Segment Open
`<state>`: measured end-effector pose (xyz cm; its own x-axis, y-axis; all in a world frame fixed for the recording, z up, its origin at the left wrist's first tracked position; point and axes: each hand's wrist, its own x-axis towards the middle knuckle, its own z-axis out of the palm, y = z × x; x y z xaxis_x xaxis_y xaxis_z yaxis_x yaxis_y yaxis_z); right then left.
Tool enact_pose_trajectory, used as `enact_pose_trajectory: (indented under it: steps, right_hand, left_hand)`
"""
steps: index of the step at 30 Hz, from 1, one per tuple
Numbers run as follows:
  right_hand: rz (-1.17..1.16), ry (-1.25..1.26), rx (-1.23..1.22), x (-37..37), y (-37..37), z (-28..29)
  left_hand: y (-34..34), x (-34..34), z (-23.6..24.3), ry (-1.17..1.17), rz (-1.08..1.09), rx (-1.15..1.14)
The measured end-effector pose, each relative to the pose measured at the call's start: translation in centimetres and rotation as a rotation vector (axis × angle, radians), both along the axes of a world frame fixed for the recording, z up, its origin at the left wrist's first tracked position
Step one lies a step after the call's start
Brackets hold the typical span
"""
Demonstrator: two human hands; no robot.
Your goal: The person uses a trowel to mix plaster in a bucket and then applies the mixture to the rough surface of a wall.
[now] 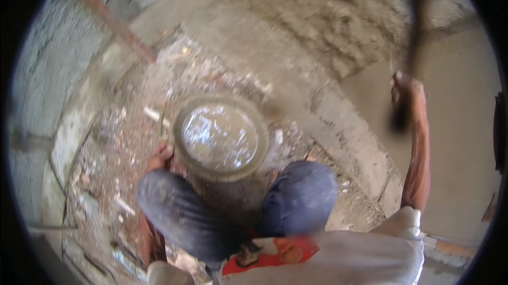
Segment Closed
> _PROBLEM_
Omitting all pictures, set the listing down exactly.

> _SOLUTION FOR THIS PROBLEM_
`<state>`: measured end-effector pose (xyz cm; its own x-axis, y-axis; all in a world frame fixed for the recording, z up, its origin at the left wrist's first tracked position; point and axes: each hand's wrist, its own x-axis towards the middle knuckle, its own z-axis out of the palm, y = z × x; x y z xaxis_x xaxis_y xaxis_z yaxis_x yaxis_y yaxis_z); right then left.
Tool enact_pose_trajectory, used as `enact_pose_trajectory: (indented under it: steps, right_hand, left_hand)`
"""
steps: index of the step at 30 Hz, from 1, one per tuple
Numbers run as follows:
  right_hand: rz (-1.17..1.16), ry (-1.25..1.26), rx (-1.23..1.22), x (-37..37), y (-37..37), z (-28..29)
  left_hand: y (-34..34), x (-34..34), z (-23.6..24.3), ry (-1.17..1.17), rz (-1.08..1.09), rx (-1.15..1.14)
The measured end-effector pose, each relative to the pose measured at the call's start: translation in centimetres and rotation as a rotation vector (axis × angle, radians), both along the axes of a world frame fixed for the recording, z up, its origin at the left wrist's first tracked position
Step one lies a step after the call's start
Brackets hold the typical span
"""
Demonstrator: two human hands; no robot.
Your goal: The person uses a trowel to mix plaster in a bucket and then applies the mixture to the rough surface of a wall.
[now] 

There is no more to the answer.